“GRISSOM DID NOT BLOW THE HATCH”

When asked if he’d had much of a chance to discuss the loss of Liberty Bell 7 with Grissom on Grand Bahama Island or afterwards, helicopter pilot Jim Lewis replied, “We saw several of the astronauts at GBI, including Gus, but other than shaking hands and passing momentary pleasantries, I didn’t see Gus again until working at MSC in Houston.

“We really never discussed MR-4. I think we had moved on, and both of us knew we had followed nominal and contingency procedures properly. I had received two commendations for my actions that day and [later] Gus was subsequently selected to command the first Gemini and Apollo missions. No greater vote of assurance could have been given to him.

“We both knew he had done nothing to cause the door to detach itself that day, and we both knew we would not be able to find out specifically what happened, so there was little to discuss. Our conversations revolved around the present and future, and I’ll guarantee you we had plenty to keep us occupied. The work in those days was exhila­rating, intense, long, and hard… and, great fun.”14

“GRISSOM DID NOT BLOW THE HATCH”

Flight Director Gene Kranz at his Mercury Control Center console. (Photo: NASA)

The agency’s near-legendary flight controller Gene Kranz always set the tone in launch control with his calm, confident and professional manner. He would display very little emotion in the thick of a mission and he always remained focused on the tasks that lay ahead, like a general before a battle. He was not one to quibble or stay silent if he felt someone had underperformed, and he is quite adamant that Grissom did not blow the hatch.
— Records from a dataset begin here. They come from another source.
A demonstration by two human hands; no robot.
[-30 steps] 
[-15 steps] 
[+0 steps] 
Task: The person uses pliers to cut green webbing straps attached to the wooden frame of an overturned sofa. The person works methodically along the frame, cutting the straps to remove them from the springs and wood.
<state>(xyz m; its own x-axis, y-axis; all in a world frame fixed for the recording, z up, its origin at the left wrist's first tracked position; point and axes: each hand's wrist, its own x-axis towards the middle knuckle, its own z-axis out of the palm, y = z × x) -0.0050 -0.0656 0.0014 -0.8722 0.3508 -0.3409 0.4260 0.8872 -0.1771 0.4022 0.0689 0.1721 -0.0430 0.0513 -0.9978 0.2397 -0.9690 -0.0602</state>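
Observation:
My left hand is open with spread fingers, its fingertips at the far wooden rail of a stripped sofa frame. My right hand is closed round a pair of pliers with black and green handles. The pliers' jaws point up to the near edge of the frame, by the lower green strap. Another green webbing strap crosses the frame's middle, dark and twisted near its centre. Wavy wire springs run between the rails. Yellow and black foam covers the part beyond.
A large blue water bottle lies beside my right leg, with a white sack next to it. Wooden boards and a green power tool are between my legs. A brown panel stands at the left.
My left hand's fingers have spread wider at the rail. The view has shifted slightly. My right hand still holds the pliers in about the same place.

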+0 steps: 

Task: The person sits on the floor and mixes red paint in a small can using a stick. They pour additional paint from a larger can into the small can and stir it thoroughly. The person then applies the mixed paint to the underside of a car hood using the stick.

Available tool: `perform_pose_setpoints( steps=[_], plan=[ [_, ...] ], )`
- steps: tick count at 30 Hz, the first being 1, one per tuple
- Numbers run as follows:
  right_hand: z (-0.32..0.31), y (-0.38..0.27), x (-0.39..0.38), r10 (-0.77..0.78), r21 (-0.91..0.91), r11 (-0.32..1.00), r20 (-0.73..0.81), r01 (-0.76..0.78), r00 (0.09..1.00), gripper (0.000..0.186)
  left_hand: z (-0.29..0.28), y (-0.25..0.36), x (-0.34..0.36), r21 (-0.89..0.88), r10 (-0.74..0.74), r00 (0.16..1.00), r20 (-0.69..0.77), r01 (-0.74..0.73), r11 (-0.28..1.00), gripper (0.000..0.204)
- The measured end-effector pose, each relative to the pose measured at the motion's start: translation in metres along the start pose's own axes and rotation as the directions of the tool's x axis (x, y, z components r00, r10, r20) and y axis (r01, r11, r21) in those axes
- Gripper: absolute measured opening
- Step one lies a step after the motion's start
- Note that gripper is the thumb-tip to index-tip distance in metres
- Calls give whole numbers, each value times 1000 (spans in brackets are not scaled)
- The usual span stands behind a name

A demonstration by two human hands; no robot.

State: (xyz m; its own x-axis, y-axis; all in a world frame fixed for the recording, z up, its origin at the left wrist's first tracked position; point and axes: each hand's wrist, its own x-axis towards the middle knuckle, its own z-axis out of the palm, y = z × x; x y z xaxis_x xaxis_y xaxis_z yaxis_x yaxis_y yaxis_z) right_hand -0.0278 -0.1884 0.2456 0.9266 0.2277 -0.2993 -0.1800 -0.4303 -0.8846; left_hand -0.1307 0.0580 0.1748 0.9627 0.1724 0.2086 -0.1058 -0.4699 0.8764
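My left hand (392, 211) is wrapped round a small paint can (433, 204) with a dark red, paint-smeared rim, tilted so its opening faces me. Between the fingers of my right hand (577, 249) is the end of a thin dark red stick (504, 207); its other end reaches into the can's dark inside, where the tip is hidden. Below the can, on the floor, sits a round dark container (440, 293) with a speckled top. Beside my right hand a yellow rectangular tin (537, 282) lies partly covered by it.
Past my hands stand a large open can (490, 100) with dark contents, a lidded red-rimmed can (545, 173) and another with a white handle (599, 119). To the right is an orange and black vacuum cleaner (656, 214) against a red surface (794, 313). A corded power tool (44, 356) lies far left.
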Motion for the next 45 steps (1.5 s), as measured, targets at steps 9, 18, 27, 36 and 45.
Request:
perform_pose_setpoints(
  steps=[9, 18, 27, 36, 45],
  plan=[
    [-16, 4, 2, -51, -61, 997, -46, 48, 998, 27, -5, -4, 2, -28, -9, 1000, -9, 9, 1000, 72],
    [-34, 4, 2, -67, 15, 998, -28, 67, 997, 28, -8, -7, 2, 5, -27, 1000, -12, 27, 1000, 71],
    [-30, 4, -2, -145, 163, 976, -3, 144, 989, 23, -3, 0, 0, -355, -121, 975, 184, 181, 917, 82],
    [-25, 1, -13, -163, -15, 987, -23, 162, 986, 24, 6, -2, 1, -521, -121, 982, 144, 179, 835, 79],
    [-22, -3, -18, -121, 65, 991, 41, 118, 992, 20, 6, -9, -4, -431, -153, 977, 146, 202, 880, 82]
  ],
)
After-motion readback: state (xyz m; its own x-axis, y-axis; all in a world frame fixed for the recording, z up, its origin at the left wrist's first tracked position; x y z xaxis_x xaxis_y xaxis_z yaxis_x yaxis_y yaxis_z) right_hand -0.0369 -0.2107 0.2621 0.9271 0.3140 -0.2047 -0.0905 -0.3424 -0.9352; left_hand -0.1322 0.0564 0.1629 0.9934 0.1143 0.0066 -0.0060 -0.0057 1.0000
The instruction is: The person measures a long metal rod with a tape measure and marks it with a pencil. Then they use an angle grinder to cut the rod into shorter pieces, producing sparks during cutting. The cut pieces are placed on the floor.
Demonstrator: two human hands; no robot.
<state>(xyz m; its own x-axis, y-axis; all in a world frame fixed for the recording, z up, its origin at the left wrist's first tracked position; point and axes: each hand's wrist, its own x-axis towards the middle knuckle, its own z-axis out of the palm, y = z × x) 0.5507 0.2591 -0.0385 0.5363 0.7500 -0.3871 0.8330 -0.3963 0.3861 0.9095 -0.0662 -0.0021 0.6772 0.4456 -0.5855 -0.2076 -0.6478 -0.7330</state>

“I spent a lot of time with Gus,” Kranz stated. “Everybody alleges that the guy panicked. Gus is not the kind of guy who would panic… he is a very controlled per­son. I also knew we had an inherently different hatch design, from the standpoint of a release mechanism, to the other [Shepard] one. I knew the limitations in testing, and if Gus says he didn’t do it, then he didn’t do it. It’s that straightforward.”15

Another front-line exponent of Gus Grissom was McDonnell engineer Guenter Wendt, who helped insert Grissom and the other early astronauts into their spacecraft prior to hatch closure. Wendt, who died in May 2010, was a staunch admirer of Grissom. “We cannot prove what happened,” he told interviewer Jim Banke in June 2000. “It was an unexplained anomaly. But we know that Grissom did not blow the hatch.”

“GRISSOM DID NOT BLOW THE HATCH”

Former McDonnell Pad Leader Guenter Wendt (Photo: NASA)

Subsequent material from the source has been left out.